# Exercise prompt
Up to and including the line that contains "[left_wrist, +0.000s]", repeat the entries below exactly from the first line on. Do not carry over any pictures.

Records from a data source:
#####

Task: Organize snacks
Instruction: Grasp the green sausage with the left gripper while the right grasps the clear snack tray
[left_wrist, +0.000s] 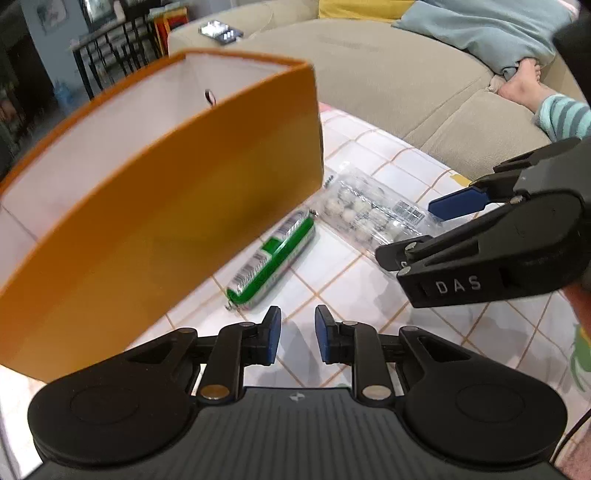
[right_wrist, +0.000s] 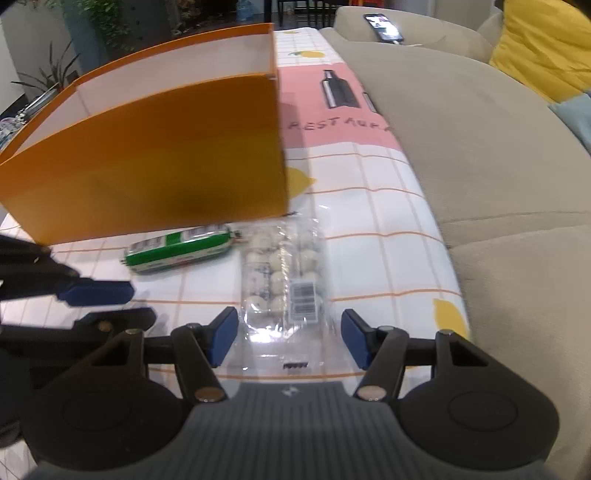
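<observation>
The desk (right_wrist: 369, 206) wears a white cloth with an orange grid, lemon prints and a pink panel bearing a bottle drawing; a beige sofa (right_wrist: 480, 166) runs along its far side, with one yellow cushion (right_wrist: 546, 48) and one pale blue blanket (left_wrist: 491, 33) on it; one phone (right_wrist: 384, 27) lies lit on the sofa arm; a person's striped sleeve (left_wrist: 565, 118) rests on the sofa seat; plants and dark furniture stand behind.

One orange box (left_wrist: 166, 206), open at the top and white inside, stands on the desk; two snacks lie on the cloth just beside its near wall: one green sausage stick (left_wrist: 273, 258) and one clear bag of pale round sweets (right_wrist: 284, 273), the two close together near the box corner.

The left hand-held gripper (left_wrist: 297, 334) hovers over bare cloth short of the sausage stick, its jaws drawn narrow with nothing between them; the right hand-held gripper (right_wrist: 288, 338) has its jaws set wide on either side of the bag's near end, pads (right_wrist: 223, 334) not pressing it.
</observation>
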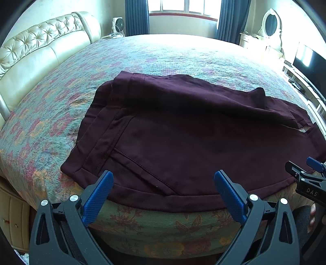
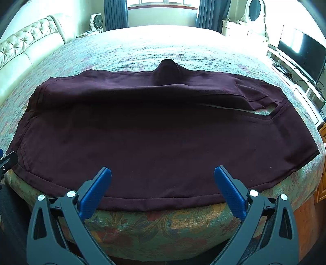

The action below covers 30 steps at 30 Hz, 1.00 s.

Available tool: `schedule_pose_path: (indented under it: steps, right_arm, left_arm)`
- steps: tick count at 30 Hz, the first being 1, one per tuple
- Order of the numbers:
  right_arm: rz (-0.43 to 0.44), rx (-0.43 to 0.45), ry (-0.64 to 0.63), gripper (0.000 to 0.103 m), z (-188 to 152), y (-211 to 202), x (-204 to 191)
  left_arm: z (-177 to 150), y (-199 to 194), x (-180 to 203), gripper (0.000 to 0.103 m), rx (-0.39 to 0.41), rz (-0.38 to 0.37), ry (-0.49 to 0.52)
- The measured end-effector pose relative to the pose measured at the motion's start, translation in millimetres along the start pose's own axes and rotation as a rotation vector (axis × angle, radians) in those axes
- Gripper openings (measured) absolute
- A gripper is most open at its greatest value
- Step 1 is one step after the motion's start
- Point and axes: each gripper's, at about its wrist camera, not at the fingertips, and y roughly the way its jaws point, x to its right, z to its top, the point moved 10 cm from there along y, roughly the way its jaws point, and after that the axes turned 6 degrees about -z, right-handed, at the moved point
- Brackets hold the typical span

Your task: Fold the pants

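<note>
Dark maroon pants (image 1: 183, 134) lie spread on the bed, waistband and pocket seam toward the left, one long edge along the bed's near side. In the right wrist view the pants (image 2: 163, 132) stretch across the whole width, with a small raised bump of cloth at their far edge. My left gripper (image 1: 164, 177) hovers open just above the near edge by the waistband, nothing between its blue pads. My right gripper (image 2: 163, 173) is open too, over the near edge farther right, its pads apart from the cloth. The right gripper (image 1: 311, 169) shows at the left wrist view's right border.
The bed (image 1: 61, 106) has a floral cover and a cream tufted headboard (image 1: 40, 44) at the left. A fan and curtained window stand behind. A vanity mirror (image 2: 254, 8) and a television (image 2: 303, 55) on a low shelf are at the right.
</note>
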Motion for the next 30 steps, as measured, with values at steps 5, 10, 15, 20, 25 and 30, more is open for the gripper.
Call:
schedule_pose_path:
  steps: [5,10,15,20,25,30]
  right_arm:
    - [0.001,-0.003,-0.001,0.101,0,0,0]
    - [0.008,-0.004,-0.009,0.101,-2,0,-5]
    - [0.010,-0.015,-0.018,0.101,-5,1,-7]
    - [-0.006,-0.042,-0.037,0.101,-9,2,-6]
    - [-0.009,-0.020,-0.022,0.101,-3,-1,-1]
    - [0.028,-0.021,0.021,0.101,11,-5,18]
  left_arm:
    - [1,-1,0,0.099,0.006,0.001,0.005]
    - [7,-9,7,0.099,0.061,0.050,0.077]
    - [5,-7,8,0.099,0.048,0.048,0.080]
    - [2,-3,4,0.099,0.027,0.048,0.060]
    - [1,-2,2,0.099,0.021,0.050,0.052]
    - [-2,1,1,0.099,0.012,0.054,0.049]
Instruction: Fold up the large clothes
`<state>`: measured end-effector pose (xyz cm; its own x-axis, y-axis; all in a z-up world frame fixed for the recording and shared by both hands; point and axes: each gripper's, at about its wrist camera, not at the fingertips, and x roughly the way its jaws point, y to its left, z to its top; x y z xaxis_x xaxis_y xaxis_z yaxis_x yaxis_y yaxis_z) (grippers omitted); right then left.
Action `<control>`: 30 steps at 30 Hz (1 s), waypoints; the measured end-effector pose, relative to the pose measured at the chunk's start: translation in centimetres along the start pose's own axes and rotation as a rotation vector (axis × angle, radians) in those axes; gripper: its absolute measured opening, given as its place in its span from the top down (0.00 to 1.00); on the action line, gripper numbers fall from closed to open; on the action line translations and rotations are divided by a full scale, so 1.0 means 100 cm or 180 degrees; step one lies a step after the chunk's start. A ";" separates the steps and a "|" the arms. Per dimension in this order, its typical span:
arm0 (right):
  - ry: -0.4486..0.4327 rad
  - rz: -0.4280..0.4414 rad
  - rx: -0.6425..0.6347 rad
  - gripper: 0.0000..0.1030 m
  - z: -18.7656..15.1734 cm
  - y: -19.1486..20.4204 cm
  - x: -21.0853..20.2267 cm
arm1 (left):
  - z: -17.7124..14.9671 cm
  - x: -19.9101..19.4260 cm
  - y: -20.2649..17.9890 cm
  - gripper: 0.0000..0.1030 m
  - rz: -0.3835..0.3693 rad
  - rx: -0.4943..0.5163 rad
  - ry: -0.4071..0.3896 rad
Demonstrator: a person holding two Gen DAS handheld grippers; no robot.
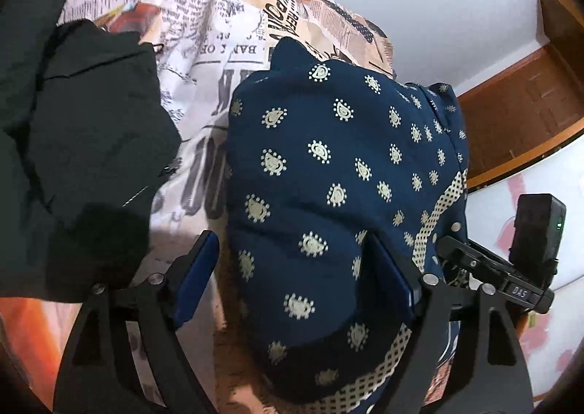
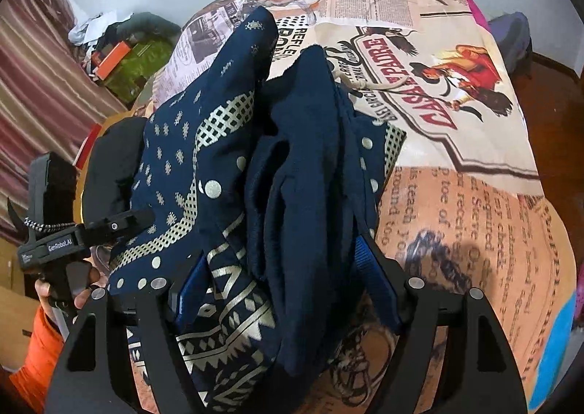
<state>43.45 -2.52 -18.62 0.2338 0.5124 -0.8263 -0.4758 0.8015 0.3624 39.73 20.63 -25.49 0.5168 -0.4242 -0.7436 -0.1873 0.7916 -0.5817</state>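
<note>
A bed (image 1: pixel 204 60) spread with a newspaper-print sheet (image 2: pixel 456 195) carries a bunched navy patterned garment (image 1: pixel 328 165) and, to its left, a black garment (image 1: pixel 84 144).

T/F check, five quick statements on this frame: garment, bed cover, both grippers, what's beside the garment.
1. The navy patterned garment lies on a newspaper-print bed cover. True.
2. The garment is plain white. False: it is dark blue with cream motifs and a lattice border.
3. A dark green-black garment lies beside the navy one in the left wrist view. True.
4. The right gripper hangs over bare cover, no cloth between its fingers. False: bunched navy fabric sits between them.
5. The left gripper is out of view. False: both its blue-padded fingers show, spread wide at the navy fabric.
</note>
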 end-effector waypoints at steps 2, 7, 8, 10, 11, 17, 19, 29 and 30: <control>-0.0039 -0.0180 0.0019 0.19 0.005 -0.004 0.002 | 0.002 0.004 -0.004 0.19 -0.0007 0.0038 0.0037; -0.0123 -0.0153 0.0049 0.12 0.004 -0.012 0.003 | 0.003 0.015 -0.013 0.19 -0.0112 0.0021 0.0182; -0.0131 -0.0145 0.0049 0.12 0.002 -0.011 0.003 | 0.003 0.016 -0.013 0.19 -0.0126 0.0020 0.0179; -0.0113 -0.0057 0.0110 0.12 0.003 -0.011 0.002 | 0.004 0.015 -0.012 0.21 -0.0164 -0.0009 0.0179; -0.0097 0.0007 0.0139 0.17 0.005 -0.012 0.003 | 0.004 0.015 -0.012 0.25 -0.0189 -0.0028 0.0171; 0.0071 0.0484 0.0426 0.59 0.004 -0.016 0.004 | -0.004 -0.007 -0.015 0.45 -0.0224 -0.0004 0.0115; 0.0056 0.0567 0.0444 0.69 0.005 -0.010 -0.005 | -0.006 -0.019 -0.019 0.50 -0.0189 0.0075 0.0089; -0.0155 0.0757 0.0051 0.75 0.028 0.072 -0.030 | -0.002 -0.128 -0.033 0.55 0.0085 0.0430 -0.0411; -0.0182 0.0810 0.0007 0.75 0.033 0.084 -0.030 | 0.000 -0.148 -0.031 0.55 0.0146 0.0462 -0.0500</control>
<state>41.56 3.68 -11.73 0.1544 0.7142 -0.6827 -0.5236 0.6451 0.5565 32.62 24.45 -12.70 0.6366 -0.3216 -0.7010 -0.0972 0.8682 -0.4866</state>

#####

# Reply to the exercise
Task: Organize snacks
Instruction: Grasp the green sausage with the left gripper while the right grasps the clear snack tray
[left_wrist, +0.000s] 

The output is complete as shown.